# Collected material:
((

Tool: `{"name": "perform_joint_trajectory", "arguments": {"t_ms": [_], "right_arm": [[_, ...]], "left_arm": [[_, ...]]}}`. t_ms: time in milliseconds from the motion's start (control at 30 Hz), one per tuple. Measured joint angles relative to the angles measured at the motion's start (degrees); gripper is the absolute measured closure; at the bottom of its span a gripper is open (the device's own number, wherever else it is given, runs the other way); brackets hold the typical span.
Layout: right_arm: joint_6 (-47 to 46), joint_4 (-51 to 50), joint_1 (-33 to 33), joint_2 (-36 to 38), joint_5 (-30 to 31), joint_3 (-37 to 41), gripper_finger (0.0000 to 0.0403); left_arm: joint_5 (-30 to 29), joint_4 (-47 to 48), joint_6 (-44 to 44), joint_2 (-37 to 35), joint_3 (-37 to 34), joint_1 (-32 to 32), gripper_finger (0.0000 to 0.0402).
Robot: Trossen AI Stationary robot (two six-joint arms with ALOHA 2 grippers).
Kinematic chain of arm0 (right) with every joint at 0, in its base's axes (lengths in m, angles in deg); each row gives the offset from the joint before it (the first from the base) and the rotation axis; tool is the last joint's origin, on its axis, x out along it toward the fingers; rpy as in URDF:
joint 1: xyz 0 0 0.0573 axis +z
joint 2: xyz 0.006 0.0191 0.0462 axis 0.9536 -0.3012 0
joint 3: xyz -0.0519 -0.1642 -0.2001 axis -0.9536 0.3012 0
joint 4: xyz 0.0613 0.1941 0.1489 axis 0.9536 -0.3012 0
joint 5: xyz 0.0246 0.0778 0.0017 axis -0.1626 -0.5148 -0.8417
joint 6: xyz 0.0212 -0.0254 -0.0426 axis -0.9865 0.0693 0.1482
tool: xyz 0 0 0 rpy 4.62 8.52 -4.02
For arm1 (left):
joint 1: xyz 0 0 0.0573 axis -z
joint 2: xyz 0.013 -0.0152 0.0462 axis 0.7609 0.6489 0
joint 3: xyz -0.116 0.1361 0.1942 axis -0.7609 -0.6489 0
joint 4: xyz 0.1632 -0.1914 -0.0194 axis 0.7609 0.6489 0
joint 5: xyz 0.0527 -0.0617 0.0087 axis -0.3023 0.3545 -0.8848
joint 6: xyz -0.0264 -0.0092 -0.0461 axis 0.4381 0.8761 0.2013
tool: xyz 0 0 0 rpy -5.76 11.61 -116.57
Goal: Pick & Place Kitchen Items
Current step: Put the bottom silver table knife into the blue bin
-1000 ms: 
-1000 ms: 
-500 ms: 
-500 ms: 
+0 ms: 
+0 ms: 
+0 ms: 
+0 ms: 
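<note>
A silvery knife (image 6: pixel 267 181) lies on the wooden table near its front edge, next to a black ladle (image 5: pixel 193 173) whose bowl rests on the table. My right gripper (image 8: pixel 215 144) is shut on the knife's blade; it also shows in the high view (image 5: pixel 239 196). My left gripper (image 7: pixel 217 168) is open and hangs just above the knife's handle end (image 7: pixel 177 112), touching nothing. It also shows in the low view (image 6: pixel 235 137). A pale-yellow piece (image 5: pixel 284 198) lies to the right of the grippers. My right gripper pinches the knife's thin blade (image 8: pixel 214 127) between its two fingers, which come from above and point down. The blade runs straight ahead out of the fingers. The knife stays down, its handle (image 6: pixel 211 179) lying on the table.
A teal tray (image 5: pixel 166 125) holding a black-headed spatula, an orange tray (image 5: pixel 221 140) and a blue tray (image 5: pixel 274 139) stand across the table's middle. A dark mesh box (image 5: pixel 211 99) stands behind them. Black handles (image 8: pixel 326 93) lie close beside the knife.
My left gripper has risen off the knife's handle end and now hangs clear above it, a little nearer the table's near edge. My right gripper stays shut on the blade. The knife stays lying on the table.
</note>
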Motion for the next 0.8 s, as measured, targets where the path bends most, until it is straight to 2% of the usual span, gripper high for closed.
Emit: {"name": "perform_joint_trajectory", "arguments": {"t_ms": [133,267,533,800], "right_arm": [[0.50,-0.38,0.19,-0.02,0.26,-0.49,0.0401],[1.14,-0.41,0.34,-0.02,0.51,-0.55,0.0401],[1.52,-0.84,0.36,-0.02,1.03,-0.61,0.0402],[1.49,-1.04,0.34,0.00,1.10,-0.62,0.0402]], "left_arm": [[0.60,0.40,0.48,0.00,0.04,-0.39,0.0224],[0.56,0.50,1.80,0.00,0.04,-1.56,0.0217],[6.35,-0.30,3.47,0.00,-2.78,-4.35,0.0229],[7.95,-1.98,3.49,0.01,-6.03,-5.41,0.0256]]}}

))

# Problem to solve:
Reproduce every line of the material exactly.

# Solution for this problem:
Tool: `{"name": "perform_joint_trajectory", "arguments": {"t_ms": [_], "right_arm": [[_, ...]], "left_arm": [[_, ...]]}}`. t_ms: time in milliseconds from the motion's start (control at 30 Hz), one per tuple. Measured joint angles relative to the angles measured at the motion's start (degrees); gripper is the absolute measured closure; at the bottom of its span a gripper is open (the device's own number, wherever else it is given, runs the other way); brackets hold the typical span.
Layout: right_arm: joint_6 (-47 to 46), joint_4 (-51 to 50), joint_1 (-33 to 33), joint_2 (-36 to 38), joint_5 (-30 to 31), joint_3 (-37 to 41), gripper_finger (0.0000 to 0.0403); left_arm: joint_5 (-30 to 29), joint_4 (-47 to 48), joint_6 (-44 to 44), joint_2 (-37 to 35), joint_3 (-37 to 34), joint_1 (-32 to 32), gripper_finger (0.0000 to 0.0402).
Robot: Trossen AI Stationary robot (two six-joint arms with ALOHA 2 grippers).
Kinematic chain of arm0 (right) with every joint at 0, in its base's axes (lengths in m, angles in deg); each row gives the offset from the joint before it (the first from the base) and the rotation axis; tool is the last joint's origin, on its axis, x out along it toward the fingers; rpy as in URDF:
joint 1: xyz 0 0 0.0573 axis +z
joint 2: xyz 0.006 0.0191 0.0462 axis 0.9536 -0.3012 0
joint 3: xyz -0.0519 -0.1642 -0.2001 axis -0.9536 0.3012 0
joint 4: xyz 0.0613 0.1941 0.1489 axis 0.9536 -0.3012 0
joint 5: xyz 0.0246 0.0778 0.0017 axis -0.1626 -0.5148 -0.8417
joint 6: xyz 0.0212 -0.0254 -0.0426 axis -0.9865 0.0693 0.1482
tool: xyz 0 0 0 rpy 4.62 8.52 -4.02
For arm1 (left):
joint 1: xyz 0 0 0.0573 axis -z
joint 2: xyz 0.013 -0.0152 0.0462 axis 0.7609 0.6489 0
joint 3: xyz -0.116 0.1361 0.1942 axis -0.7609 -0.6489 0
joint 4: xyz 0.1632 -0.1914 -0.0194 axis 0.7609 0.6489 0
joint 5: xyz 0.0527 -0.0617 0.0087 axis -0.3023 0.3545 -0.8848
joint 6: xyz -0.0264 -0.0092 -0.0461 axis 0.4381 0.8761 0.2013
tool: xyz 0 0 0 rpy -5.76 11.61 -116.57
Goal: Pick & Place Kitchen Items
Current step: Put the bottom silver table knife into the blue bin
-1000 ms: 
-1000 ms: 
-500 ms: 
-500 ms: 
+0 ms: 
+0 ms: 
+0 ms: 
+0 ms: 
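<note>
A silvery knife (image 6: pixel 267 181) lies on the wooden table near its front edge, next to a black ladle (image 5: pixel 193 173) whose bowl rests on the table. My right gripper (image 8: pixel 215 144) is shut on the knife's blade; it also shows in the high view (image 5: pixel 239 196). My left gripper (image 7: pixel 217 168) is open and hangs just above the knife's handle end (image 7: pixel 177 112), touching nothing. It also shows in the low view (image 6: pixel 235 137). A pale-yellow piece (image 5: pixel 284 198) lies to the right of the grippers. My right gripper pinches the knife's thin blade (image 8: pixel 214 127) between its two fingers, which come from above and point down. The blade runs straight ahead out of the fingers. The knife stays down, its handle (image 6: pixel 211 179) lying on the table.
A teal tray (image 5: pixel 166 125) holding a black-headed spatula, an orange tray (image 5: pixel 221 140) and a blue tray (image 5: pixel 274 139) stand across the table's middle. A dark mesh box (image 5: pixel 211 99) stands behind them. Black handles (image 8: pixel 326 93) lie close beside the knife.
My left gripper has risen off the knife's handle end and now hangs clear above it, a little nearer the table's near edge. My right gripper stays shut on the blade. The knife stays lying on the table.
</note>
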Motion for the next 0.8 s, as measured, targets where the path bends most, until it is straight to 2% of the usual span, gripper high for closed.
Emit: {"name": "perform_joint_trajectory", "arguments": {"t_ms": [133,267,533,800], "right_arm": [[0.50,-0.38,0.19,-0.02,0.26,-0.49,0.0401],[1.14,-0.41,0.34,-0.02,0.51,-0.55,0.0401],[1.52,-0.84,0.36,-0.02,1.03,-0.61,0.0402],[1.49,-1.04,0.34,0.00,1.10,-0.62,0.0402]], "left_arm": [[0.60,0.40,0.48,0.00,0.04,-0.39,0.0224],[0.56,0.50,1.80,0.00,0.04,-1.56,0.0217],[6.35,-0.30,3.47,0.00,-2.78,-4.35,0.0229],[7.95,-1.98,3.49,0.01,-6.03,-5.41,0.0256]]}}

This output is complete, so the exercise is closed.